- **What to produce**:
Only text lines belong in the answer: the lines from the first one in the records through the line with "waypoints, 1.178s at", copied exactly.
[[ Data records open ]]
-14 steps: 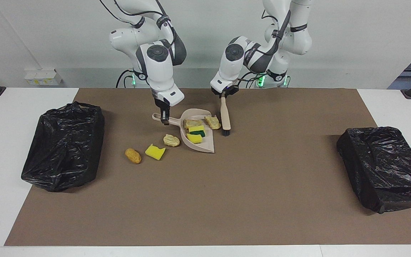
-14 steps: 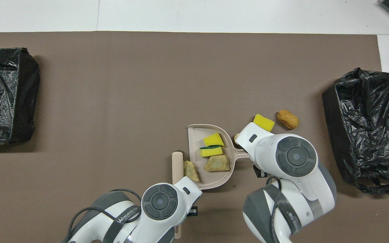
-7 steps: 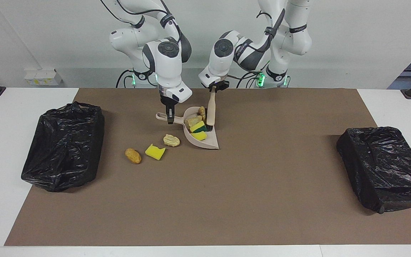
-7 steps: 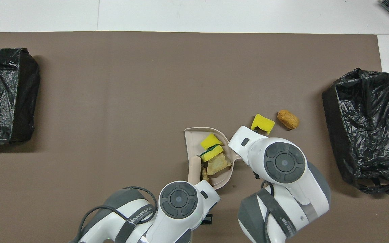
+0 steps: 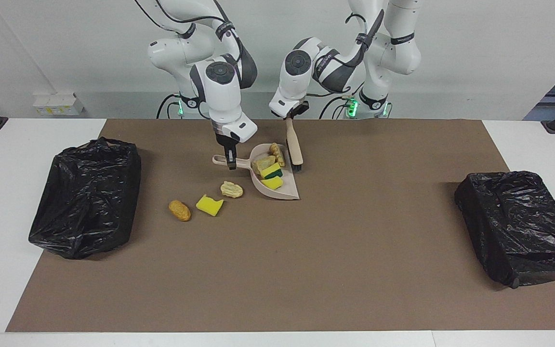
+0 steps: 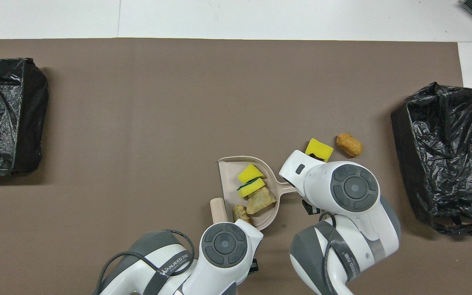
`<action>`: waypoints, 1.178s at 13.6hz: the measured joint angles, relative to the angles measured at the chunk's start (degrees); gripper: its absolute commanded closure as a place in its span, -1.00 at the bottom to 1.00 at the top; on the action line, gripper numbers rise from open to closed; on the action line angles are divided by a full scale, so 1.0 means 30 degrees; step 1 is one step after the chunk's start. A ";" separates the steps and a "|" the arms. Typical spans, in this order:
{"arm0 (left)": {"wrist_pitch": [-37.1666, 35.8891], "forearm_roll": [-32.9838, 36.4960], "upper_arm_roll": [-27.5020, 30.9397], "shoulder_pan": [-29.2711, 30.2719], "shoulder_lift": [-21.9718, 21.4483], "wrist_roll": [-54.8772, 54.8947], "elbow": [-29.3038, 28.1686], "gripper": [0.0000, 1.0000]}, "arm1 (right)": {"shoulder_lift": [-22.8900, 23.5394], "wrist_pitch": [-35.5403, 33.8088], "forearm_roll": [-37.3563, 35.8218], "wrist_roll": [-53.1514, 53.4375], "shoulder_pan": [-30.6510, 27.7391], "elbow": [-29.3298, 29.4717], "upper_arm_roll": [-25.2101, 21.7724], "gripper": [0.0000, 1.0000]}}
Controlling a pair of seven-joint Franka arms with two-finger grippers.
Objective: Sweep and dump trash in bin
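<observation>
My right gripper (image 5: pixel 231 163) is shut on the handle of the beige dustpan (image 5: pixel 288 194), which sits on the mat in front of the robots. Several trash pieces lie in the pan: two bread lumps (image 5: pixel 276 153) (image 6: pixel 260 200), a yellow sponge with a green face (image 5: pixel 272 171) and a plain yellow sponge (image 6: pixel 249 173). My left gripper (image 5: pixel 291 117) is shut on the beige brush (image 5: pixel 295 144), whose dark bristles hang beside the pan. On the mat toward the right arm's end lie a bread piece (image 5: pixel 231 189), a yellow sponge (image 5: pixel 209 205) and a brown lump (image 5: pixel 179 210).
A bin lined with a black bag (image 5: pixel 87 197) stands at the right arm's end of the brown mat, and another (image 5: pixel 518 226) at the left arm's end. In the overhead view my right arm covers the bread piece on the mat.
The brush swept the bread lump from the pan's edge into the pan, then swung back out beside it. The dustpan shifted slightly toward the left arm's end.
</observation>
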 measured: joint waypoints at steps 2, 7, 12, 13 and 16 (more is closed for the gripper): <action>-0.1063 0.0091 -0.0118 -0.0014 -0.0099 -0.0768 0.0053 1.00 | 0.0145 0.0623 0.0665 0.0000 -0.0051 -0.0203 0.0000 1.00; -0.2699 0.0238 -0.0359 -0.0992 -0.1097 -0.1351 -0.0773 1.00 | 0.0209 0.1572 0.3217 -0.1046 -0.0709 -0.0620 -0.0011 1.00; 0.0485 0.0287 -0.0447 -0.2322 -0.2907 -0.1353 -0.3862 1.00 | 0.0219 0.3822 0.6619 -0.3471 -0.0936 -0.1180 -0.0012 1.00; 0.0958 0.0287 -0.0447 -0.2399 -0.3068 -0.1352 -0.4098 1.00 | 0.0219 0.4132 0.7327 -0.4031 -0.0936 -0.1238 -0.0012 1.00; 0.1719 0.0291 -0.0505 -0.2783 -0.3211 -0.1335 -0.4480 1.00 | 0.0210 0.4535 0.9351 -0.5458 -0.0953 -0.1295 -0.0015 1.00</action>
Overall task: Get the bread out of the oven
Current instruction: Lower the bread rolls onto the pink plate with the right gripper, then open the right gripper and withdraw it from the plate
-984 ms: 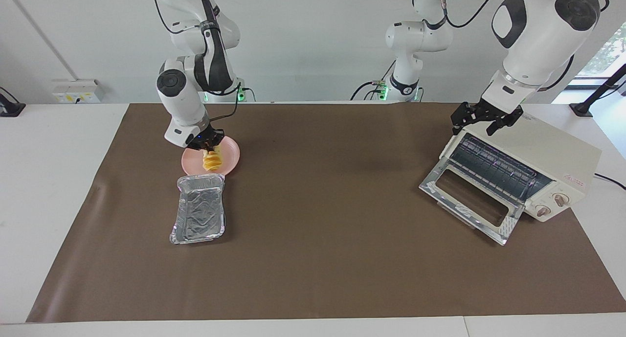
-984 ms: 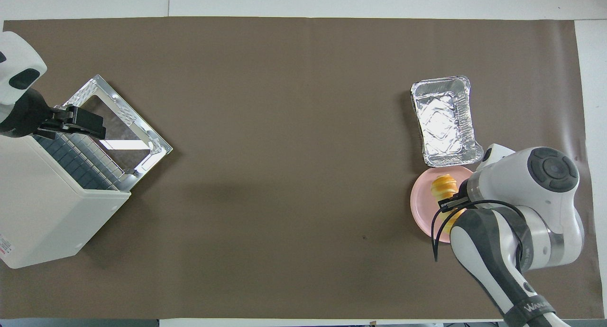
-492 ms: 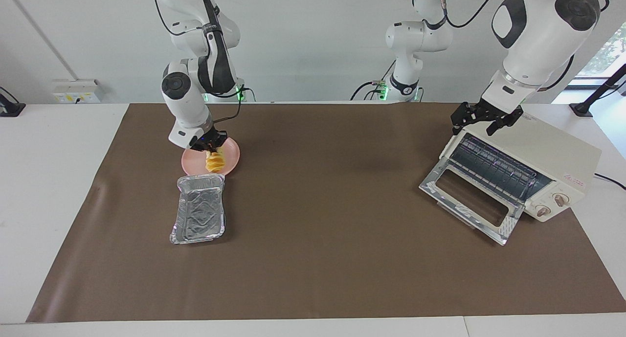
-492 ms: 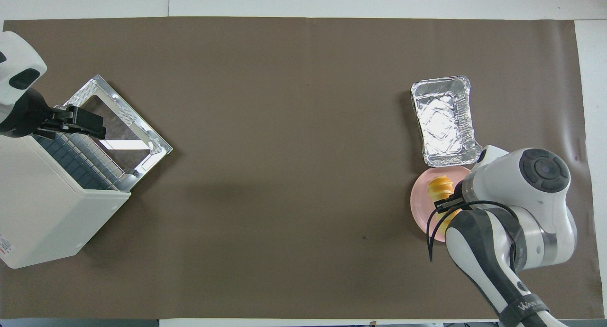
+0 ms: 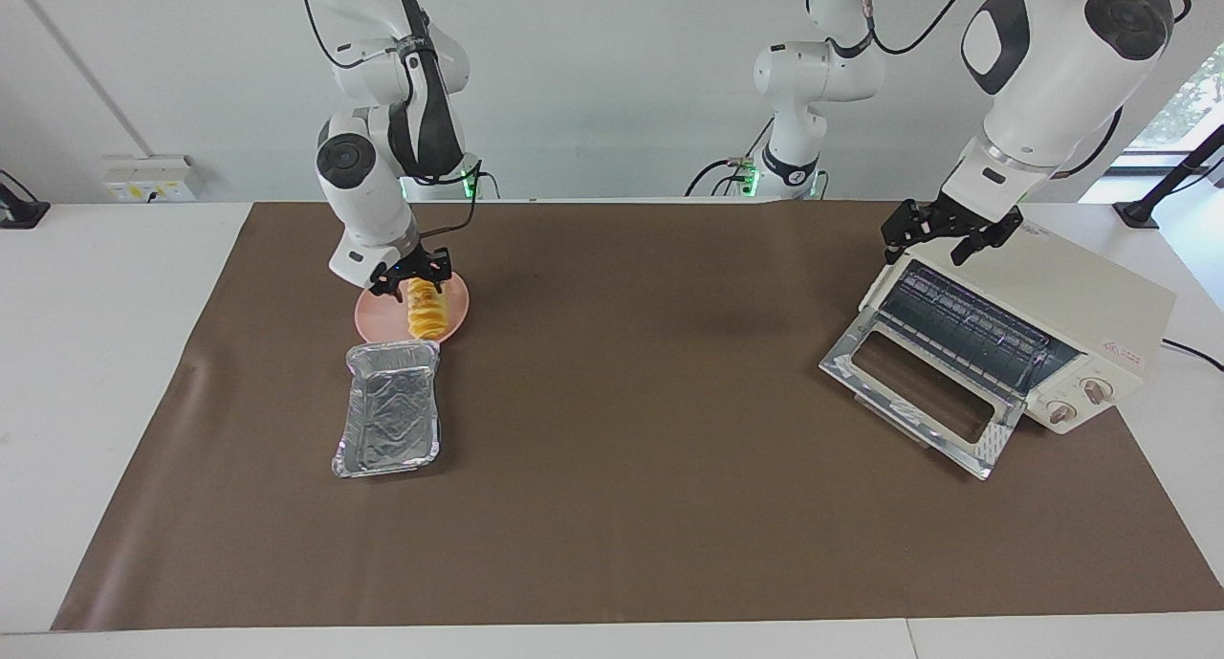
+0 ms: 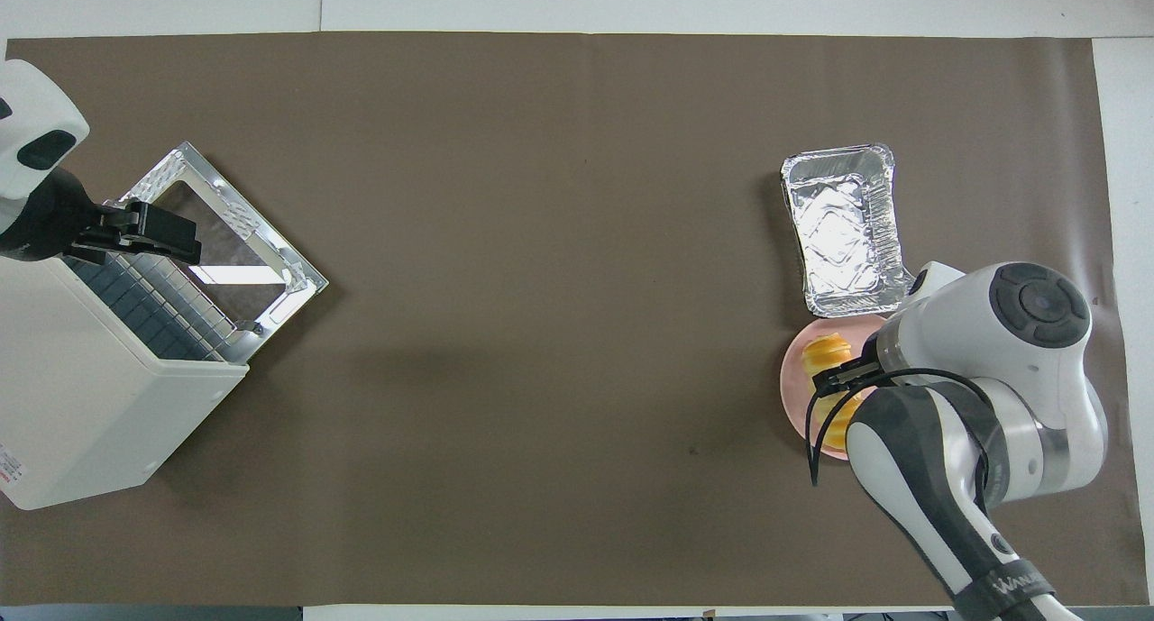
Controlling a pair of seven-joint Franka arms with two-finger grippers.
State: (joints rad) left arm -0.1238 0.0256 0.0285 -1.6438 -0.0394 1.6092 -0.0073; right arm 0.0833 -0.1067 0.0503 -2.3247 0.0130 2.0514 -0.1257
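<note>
The bread [image 5: 427, 311], a ridged golden loaf, lies on a pink plate [image 5: 458, 296] toward the right arm's end of the table. It also shows in the overhead view [image 6: 820, 354] on the plate [image 6: 792, 388]. My right gripper [image 5: 418, 274] is open just above the loaf's end nearer the robots, its fingers spread to either side of it. The cream-white oven [image 5: 1085, 294] stands at the left arm's end, its glass door [image 5: 913, 393] folded down and its wire rack bare. My left gripper [image 5: 940, 234] is open and hangs over the oven's top front edge, as the overhead view shows too [image 6: 162, 232].
A crinkled silver foil tray [image 5: 387, 420] lies empty just beside the plate, farther from the robots. A brown mat [image 5: 631, 449] covers the table between the plate and the oven. The open door [image 6: 225, 233] juts out toward the table's middle.
The bread went from hanging tilted in my right gripper to lying flat on the plate. The right gripper's fingers have spread apart and the wrist has risen slightly. The left arm has not moved.
</note>
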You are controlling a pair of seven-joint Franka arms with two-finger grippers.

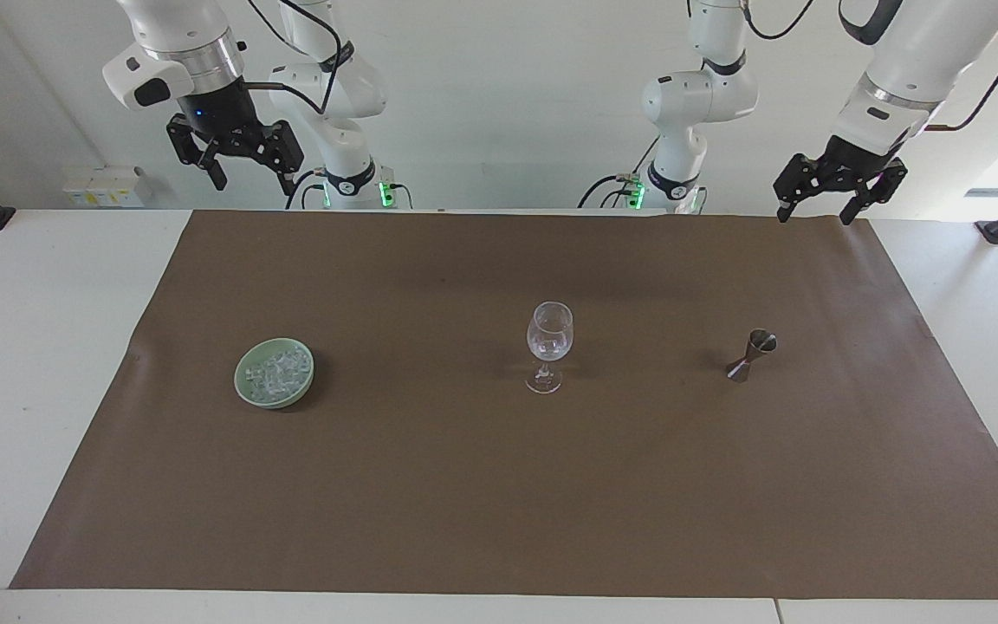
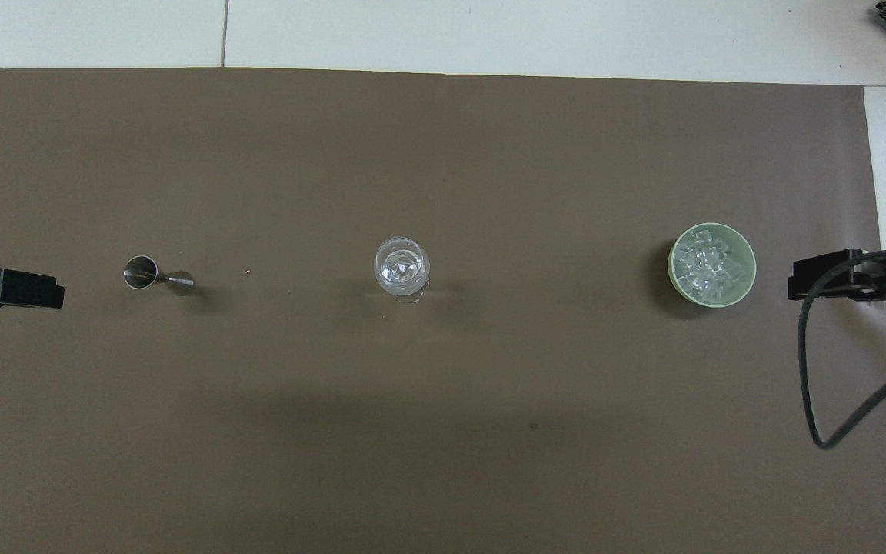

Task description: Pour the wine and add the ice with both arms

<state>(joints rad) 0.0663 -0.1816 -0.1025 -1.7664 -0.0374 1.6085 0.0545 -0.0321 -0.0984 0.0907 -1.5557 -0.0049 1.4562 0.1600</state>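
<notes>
This is a robotics lab, not a bar. Two white robot arms (image 1: 889,78) are bolted at the edge of a plain white table (image 1: 22,347), black cables looping off them and green status lights glowing at their bases. A sheet of brown paper (image 1: 464,485) covers the work surface, and bare white walls stand all round.

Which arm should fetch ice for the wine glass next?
Right, probably. The right tool hangs open and empty at the end of the table where the green bowl of ice sits. The left tool, also open, waits over the jigger's end, with the wine glass between.
</notes>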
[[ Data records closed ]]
- **Exercise response**:
-14 steps: 
-14 steps: 
-7 steps: 
-7 steps: 
+0 steps: 
+0 steps: 
`<action>`: waypoints, 1.178s at 13.6hz: the measured joint angles, relative to the angles measured at the chunk's start (degrees); gripper: its absolute commanded closure as a place in its span, -1.00 at the bottom to 1.00 at the top; on the action line, gripper numbers rise from open to closed; on the action line angles are divided by a full scale, so 1.0 means 30 degrees; step 1 is one step after the chunk's start. A ";" separates the steps and a "|" the arms. Typical spans, in this order:

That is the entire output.